Reputation: 1395
I'm trying to find the correct XPath to use with the HTML Agility Pack. I've tried multiple XPaths but all give me the - $exception {"Object reference not set to an instance of an object."} System.NullReferenceException
Here are some of the XPaths I've tried. All give me an error
//*[@id="div_team-stats-per_game"]
// html / body / div[2] / div[5] / div[4] / div[3] / div
//*[@id="team-stats-per_game"]/tbody
Here is my code:
HtmlWeb web1 = new HtmlWeb();
HtmlAgilityPack.HtmlDocument doc1 = new HtmlAgilityPack.HtmlDocument();
doc1 = web1.Load("https://www.basketball-reference.com/leagues/NBA_2021.html");
var _extractText = doc1.DocumentNode.SelectSingleNode("//*[@id=\"team-stats-per_game\"]").InnerText;
Console.WriteLine(_extractText);
Upvotes: 0
Views: 79
Reputation: 36
Do you have the ability to use the LoadFromBrowser method? The method you are using currently will get the raw HTML of the document but not the dynamically loaded content.
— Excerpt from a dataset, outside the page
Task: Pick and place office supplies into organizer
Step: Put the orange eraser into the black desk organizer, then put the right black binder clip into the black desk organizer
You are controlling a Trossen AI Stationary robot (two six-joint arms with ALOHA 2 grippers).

The table you are trying to parse is loaded into the page via javascript so you would need to use the LoadFromBrowser method and wait for the element to be shown:
HtmlWeb web1 = new HtmlWeb();
HtmlAgilityPack.HtmlDocument doc1 = new HtmlAgilityPack.HtmlDocument();
doc1 = web1.LoadFromBrowser("https://www.basketball-reference.com/leagues/NBA_2021.html", html => {
// Wait for the HTML element to exist
return !html.Contains("<table id=\"team-stats-per_game\">");
});
var _extractText = doc1.DocumentNode.SelectSingleNode("//*[@id=\"team-stats-per_game\"]").InnerText;
Console.WriteLine(_extractText);
Upvotes: 2